### PROBLEM STATEMENT
An exact copy of the data is required, with no pictures in it.

[[ SOURCE MATERIAL, beginning ]]

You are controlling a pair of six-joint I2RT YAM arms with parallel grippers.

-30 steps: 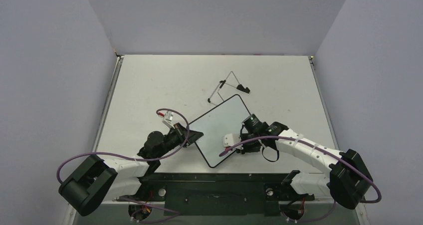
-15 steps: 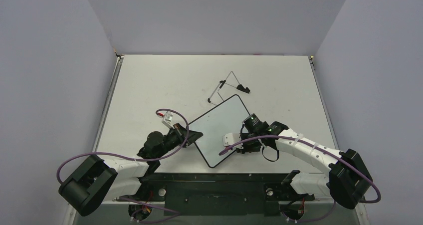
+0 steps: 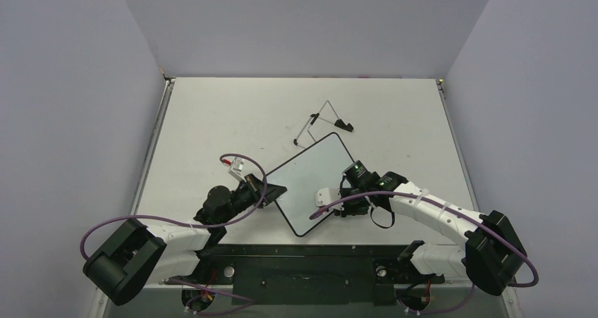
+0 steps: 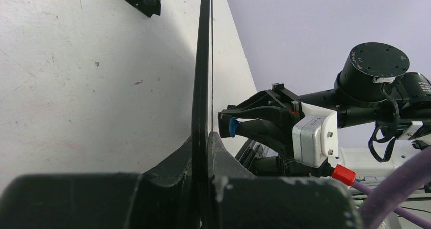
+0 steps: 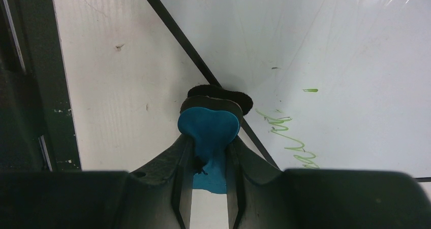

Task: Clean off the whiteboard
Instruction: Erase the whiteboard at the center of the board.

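Top external view: on the near half of the desk [image 3: 211, 120], the left jaws are clamped on the 9 o'clock corner of the whiteboard [image 3: 310, 180]. The right jaws, at its 4 o'clock edge, are closed on a blue eraser [image 5: 208, 130]; its dark pad touches the black frame, with green scribbles [image 5: 292, 148] just beside it. A wire stand [image 3: 321, 124] lies near the board's 12 o'clock.

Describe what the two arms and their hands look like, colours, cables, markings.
The left arm and right arm are white links with black joints and base motors. A purple cable loops along each. The left hand and right hand have black fingers; each wrist carries a white camera block.
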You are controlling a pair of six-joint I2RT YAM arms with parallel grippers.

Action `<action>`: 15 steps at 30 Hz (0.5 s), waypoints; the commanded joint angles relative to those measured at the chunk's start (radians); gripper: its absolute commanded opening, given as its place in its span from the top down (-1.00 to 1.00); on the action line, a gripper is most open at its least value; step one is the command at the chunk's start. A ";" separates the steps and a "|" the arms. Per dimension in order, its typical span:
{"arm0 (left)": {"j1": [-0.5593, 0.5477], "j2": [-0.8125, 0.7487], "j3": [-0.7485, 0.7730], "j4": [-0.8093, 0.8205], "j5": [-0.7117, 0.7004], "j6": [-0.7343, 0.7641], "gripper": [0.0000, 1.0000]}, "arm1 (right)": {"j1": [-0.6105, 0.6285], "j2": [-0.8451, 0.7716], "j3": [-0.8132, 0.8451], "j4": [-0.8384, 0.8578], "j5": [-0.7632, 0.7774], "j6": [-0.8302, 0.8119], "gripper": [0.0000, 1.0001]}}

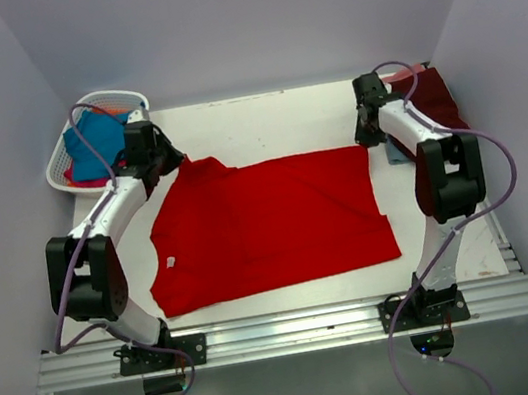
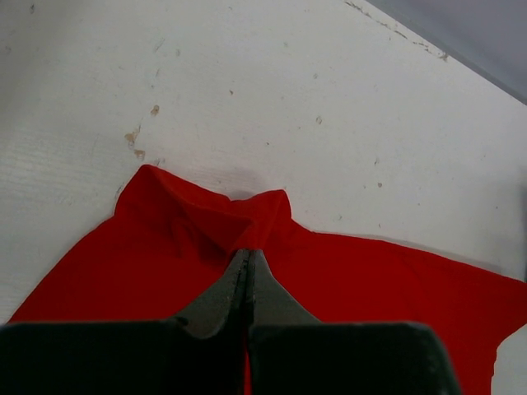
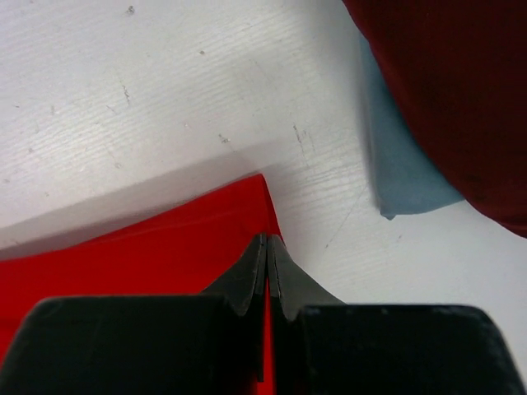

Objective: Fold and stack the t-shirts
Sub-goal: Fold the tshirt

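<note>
Red t-shirt spread flat on the desk, pinched at both far corners.
The left end effector is fully closed on a bunched fold of cloth at the far left corner. The right end effector is fully closed on the shirt's edge at the far right corner. A maroon t-shirt is laid over a pale blue t-shirt at the far right of the desk, apart from the red one. A teal t-shirt is contained in the white basket at the far left.
</note>
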 commanded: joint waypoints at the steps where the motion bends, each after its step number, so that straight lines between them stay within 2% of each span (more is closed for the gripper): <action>1: 0.006 -0.095 0.006 -0.021 0.002 0.014 1.00 | -0.004 -0.120 -0.006 -0.017 -0.016 0.003 1.00; 2: 0.006 -0.157 -0.004 -0.044 -0.008 0.028 1.00 | -0.004 -0.154 -0.026 -0.003 -0.028 0.008 1.00; 6: 0.006 -0.207 0.001 -0.070 -0.065 0.046 1.00 | -0.004 -0.162 -0.005 0.013 -0.034 0.011 1.00; 15: 0.034 -0.227 0.015 -0.098 -0.032 0.049 1.00 | -0.003 -0.022 0.180 -0.069 -0.033 0.005 1.00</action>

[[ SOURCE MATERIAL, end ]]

### EXPECTED ANSWER
You are controlling a pair of six-joint I2RT YAM arms with parallel grippers.

-30 steps: 
-15 steps: 
+0 steps: 
+0 steps: 
+0 steps: 

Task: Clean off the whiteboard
Instruction: Erase the whiteboard at the center of the board.

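Top external view: on the near half of the desk [image 3: 211, 120], the left jaws are clamped on the 9 o'clock corner of the whiteboard [image 3: 310, 180]. The right jaws, at its 4 o'clock edge, are closed on a blue eraser [image 5: 208, 130]; its dark pad touches the black frame, with green scribbles [image 5: 292, 148] just beside it. A wire stand [image 3: 321, 124] lies near the board's 12 o'clock.

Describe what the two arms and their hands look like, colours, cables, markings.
The left arm and right arm are white links with black joints and base motors. A purple cable loops along each. The left hand and right hand have black fingers; each wrist carries a white camera block.
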You are controlling a pair of six-joint I2RT YAM arms with parallel grippers.

Action `<action>`: 15 steps at 30 Hz (0.5 s), waypoints; the commanded joint angles relative to those measured at the chunk's start (radians); gripper: its absolute commanded opening, given as its place in its span from the top down (-1.00 to 1.00); on the action line, a gripper is most open at its least value; step one is the command at the chunk's start. A ";" separates the steps and a "|" the arms. Per dimension in order, its typical span:
{"arm0 (left)": {"j1": [-0.5593, 0.5477], "j2": [-0.8125, 0.7487], "j3": [-0.7485, 0.7730], "j4": [-0.8093, 0.8205], "j5": [-0.7117, 0.7004], "j6": [-0.7343, 0.7641], "gripper": [0.0000, 1.0000]}, "arm1 (right)": {"j1": [-0.6105, 0.6285], "j2": [-0.8451, 0.7716], "j3": [-0.8132, 0.8451], "j4": [-0.8384, 0.8578], "j5": [-0.7632, 0.7774], "j6": [-0.8302, 0.8119], "gripper": [0.0000, 1.0001]}}


Objective: Fold and stack the t-shirts
Sub-goal: Fold the tshirt

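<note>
Red t-shirt spread flat on the desk, pinched at both far corners.
The left end effector is fully closed on a bunched fold of cloth at the far left corner. The right end effector is fully closed on the shirt's edge at the far right corner. A maroon t-shirt is laid over a pale blue t-shirt at the far right of the desk, apart from the red one. A teal t-shirt is contained in the white basket at the far left.
</note>
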 commanded: joint waypoints at the steps where the motion bends, each after its step number, so that straight lines between them stay within 2% of each span (more is closed for the gripper): <action>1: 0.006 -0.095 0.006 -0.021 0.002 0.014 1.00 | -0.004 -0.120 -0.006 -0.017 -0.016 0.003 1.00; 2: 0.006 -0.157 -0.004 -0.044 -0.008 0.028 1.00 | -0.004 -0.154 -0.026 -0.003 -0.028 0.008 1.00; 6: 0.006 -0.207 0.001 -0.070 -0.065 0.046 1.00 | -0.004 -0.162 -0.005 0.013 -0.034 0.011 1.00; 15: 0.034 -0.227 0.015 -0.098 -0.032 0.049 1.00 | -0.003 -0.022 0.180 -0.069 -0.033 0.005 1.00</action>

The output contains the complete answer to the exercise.